Her voice's expanding tone swoops sensually from her upper to lower registers, sometimes-scuffed, moistened, breathless, always luring in its lolloping lope. Comparisons to Jefferson Airplane-era Grace Slick and English folk gamins Shirley Collins and Vashti Bunyan aside, Foster's breadth of vocal sound is what makes her irrevocably unique, be it with the springy mountain twang as on the self-titled Born Heller LP (2003) with Jason Ajeman, or the shimmering dark blues and chirruping psych glissando as on 'All The Leaves Are Gone' (2004), her album with elastic folk rock band The Supposed.

"I was in a proper opera school for one year. I grew up in Colorado. Music was important but it didn't stand out above, say, art or my childhood 'projects' until I was like 12, because I felt like it was a bit abstract and I didn't play a proper instrument. I just had a xylophone at the time. I just kept busy doing stuff like drawing maps of the sidewalks of my neighbourhood, writing stories and poems and stuff, tape recording with my friends our funny variety shows, pulling pranks." It reads like a variety show, that little section of hurried stabs of prose. Foster's operatic training rears its regal head on occasion and she professes to prefer progressive sounds and lyrics that rhyme, "They create a knot that strengthens the song to me," she writes. She likes to start and finish a song in the same day, like a kid with a jigsaw puzzle. "Maybe I get the verse or chorus when I wake up, and I get the frame of the rest, and then work on it for an hour or so later in the day, and wrap it up. That's the best."

Over the course of the 14 songs on 'Hazel Eyes' I ponder whether the theatrical tone of some of the pieces, the almost Olde Worlde, 'Punch'n'Judy'-style playfulness is in fact a vehicle for Foster to create different characters to sing their stories while her hand hovers above them like a puppet master's. "Well, I did a lot of theatre, it is a part of me and so I suppose there is a freedom there. Part of what gives people the urge to act is the hidden sides of themselves getting aired, so anyhow I don't regard these as characters at all whatsoever, just facets of myself if I do say so. I wrote all the songs from my own emotional experiences and such, so it is not a play, but I don't see why I should have one colour to show the world when I feel many different moods and emotions etc. So I give them their space. If they wanna call out, sure why not? The emotion calls the song, and I just catch it and frame it."

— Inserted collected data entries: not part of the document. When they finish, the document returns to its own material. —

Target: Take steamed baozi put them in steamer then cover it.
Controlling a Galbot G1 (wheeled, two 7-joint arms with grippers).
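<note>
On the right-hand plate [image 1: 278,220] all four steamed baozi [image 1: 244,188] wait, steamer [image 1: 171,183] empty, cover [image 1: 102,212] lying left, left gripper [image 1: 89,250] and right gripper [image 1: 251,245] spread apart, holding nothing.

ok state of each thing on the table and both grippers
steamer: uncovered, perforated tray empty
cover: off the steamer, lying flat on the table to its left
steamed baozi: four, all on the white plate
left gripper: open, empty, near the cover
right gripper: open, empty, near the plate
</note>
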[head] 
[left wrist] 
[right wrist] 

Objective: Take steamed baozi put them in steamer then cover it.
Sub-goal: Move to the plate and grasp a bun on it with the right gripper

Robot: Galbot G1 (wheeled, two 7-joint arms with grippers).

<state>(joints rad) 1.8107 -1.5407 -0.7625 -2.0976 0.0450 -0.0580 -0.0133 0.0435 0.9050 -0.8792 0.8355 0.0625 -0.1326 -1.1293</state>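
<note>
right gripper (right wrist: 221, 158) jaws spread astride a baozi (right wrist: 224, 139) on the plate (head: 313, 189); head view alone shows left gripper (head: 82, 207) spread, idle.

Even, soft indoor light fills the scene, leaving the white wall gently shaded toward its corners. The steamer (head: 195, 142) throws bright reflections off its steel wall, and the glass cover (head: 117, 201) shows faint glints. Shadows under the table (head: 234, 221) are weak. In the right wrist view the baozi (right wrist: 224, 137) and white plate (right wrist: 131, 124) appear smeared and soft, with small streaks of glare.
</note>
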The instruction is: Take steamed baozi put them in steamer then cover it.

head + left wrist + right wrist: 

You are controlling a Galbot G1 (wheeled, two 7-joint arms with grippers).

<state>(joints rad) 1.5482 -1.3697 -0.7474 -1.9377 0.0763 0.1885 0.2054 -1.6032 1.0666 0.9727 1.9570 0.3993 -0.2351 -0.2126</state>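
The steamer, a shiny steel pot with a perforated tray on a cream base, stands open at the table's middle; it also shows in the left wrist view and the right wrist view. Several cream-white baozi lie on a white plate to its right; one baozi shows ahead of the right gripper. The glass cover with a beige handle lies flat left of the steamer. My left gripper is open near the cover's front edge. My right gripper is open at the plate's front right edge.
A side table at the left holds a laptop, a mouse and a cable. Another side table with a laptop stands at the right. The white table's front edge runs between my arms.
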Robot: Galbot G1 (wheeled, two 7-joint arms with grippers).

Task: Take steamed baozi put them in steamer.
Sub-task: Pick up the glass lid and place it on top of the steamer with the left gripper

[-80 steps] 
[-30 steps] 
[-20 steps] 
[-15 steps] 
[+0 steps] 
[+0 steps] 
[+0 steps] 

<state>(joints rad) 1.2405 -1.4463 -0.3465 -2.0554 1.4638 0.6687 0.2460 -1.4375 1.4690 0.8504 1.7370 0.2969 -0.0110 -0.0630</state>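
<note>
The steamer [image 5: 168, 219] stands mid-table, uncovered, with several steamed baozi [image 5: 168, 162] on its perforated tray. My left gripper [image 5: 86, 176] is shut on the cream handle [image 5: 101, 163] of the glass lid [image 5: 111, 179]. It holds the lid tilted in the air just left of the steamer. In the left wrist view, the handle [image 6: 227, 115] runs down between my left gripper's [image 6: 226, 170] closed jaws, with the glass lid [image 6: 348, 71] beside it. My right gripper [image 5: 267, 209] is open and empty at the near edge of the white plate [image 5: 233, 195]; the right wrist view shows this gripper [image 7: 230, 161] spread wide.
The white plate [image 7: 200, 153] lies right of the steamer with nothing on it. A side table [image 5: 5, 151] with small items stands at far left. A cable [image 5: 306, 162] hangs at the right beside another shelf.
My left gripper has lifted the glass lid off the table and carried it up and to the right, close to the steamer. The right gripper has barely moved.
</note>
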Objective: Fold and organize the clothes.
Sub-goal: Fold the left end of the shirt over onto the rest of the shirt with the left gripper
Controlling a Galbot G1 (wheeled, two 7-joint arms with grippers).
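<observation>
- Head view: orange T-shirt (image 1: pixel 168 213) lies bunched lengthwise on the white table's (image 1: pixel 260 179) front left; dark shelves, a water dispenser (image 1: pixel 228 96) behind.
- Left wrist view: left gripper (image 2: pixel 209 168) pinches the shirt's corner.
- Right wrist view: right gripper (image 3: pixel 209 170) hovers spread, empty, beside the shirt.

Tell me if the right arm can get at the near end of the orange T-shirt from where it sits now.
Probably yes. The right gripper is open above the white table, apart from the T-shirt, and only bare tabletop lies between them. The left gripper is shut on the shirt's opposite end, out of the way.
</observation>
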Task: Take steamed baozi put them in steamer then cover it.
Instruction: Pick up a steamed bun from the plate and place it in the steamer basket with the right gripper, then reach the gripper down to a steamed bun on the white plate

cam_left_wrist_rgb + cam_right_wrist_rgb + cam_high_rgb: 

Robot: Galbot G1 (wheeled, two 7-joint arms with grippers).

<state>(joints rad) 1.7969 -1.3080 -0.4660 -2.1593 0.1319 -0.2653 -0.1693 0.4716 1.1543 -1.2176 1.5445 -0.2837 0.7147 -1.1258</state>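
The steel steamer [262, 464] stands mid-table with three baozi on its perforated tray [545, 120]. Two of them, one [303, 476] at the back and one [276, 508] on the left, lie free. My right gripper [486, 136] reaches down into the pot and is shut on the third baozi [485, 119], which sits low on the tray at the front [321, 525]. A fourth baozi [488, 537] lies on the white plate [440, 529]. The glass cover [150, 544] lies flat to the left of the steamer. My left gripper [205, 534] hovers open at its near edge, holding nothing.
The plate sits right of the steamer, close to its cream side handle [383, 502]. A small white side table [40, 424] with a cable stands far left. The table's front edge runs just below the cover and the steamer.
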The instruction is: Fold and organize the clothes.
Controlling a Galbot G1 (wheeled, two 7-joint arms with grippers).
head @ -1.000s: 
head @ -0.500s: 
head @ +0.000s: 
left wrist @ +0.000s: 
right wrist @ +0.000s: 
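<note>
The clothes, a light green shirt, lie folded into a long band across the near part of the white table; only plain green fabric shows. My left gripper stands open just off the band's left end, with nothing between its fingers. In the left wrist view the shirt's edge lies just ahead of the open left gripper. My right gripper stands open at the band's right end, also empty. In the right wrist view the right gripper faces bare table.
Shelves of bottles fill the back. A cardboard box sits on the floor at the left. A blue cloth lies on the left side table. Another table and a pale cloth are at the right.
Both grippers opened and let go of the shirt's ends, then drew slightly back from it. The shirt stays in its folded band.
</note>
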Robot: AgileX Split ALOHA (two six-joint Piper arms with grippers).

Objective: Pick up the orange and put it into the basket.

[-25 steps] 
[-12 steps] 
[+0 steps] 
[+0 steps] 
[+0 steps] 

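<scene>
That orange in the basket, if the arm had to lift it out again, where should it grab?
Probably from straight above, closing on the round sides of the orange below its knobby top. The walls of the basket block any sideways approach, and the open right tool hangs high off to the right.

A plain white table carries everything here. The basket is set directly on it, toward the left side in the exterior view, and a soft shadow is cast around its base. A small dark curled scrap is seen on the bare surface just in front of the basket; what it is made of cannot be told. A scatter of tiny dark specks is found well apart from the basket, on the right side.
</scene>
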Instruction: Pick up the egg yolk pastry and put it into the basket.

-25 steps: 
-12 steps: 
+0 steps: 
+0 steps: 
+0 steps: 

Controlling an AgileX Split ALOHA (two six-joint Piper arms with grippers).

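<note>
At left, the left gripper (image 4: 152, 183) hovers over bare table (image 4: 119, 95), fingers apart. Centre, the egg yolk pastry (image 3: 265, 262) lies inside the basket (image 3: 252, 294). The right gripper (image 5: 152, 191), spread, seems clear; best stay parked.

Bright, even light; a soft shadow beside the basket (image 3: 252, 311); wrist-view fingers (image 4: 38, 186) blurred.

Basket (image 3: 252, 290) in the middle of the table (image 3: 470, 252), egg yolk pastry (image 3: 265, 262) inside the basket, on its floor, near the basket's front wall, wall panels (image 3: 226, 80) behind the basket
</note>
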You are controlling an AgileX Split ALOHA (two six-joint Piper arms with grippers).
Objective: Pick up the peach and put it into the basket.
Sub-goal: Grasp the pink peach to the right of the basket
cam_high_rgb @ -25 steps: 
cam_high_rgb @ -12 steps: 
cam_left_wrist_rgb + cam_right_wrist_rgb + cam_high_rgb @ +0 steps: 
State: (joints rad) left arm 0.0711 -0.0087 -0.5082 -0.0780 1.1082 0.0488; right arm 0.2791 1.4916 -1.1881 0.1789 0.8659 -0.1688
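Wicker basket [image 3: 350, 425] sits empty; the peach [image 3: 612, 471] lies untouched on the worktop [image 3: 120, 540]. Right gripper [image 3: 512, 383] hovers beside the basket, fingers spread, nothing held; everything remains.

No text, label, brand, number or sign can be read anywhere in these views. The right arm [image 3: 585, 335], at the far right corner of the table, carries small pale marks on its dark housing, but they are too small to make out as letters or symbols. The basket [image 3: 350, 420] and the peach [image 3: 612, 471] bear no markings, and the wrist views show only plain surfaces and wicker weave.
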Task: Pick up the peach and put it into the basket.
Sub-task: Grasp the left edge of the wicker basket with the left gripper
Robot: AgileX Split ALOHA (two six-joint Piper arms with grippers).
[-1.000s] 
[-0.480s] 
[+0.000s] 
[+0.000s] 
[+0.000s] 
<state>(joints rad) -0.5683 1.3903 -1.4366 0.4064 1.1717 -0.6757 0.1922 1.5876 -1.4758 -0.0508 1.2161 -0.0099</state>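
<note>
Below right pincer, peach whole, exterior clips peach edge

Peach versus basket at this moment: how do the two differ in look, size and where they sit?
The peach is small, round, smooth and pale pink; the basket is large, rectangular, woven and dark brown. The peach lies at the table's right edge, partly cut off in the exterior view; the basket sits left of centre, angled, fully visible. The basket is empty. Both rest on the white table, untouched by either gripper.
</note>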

While Foster's live shows are often genteel pastoral affairs, a recent set at the inaugural Arthurfest in San Francisco found her strumming along to the step of exuberant dancers. "I had this hope I could get people to shake, but people were just a bit like 'huh?' So I invited some dancers up to lead the crowd. I dunno if it worked but it was fun for them and me at least." Like some barefoot Maypole celebration, the image suits the sounds of the ripe musical mind of Josephine Foster.

Josephine Foster plays at the Jade Monkey on Fri 14 Oct with Headdress of Neon Flames and Jon Dale.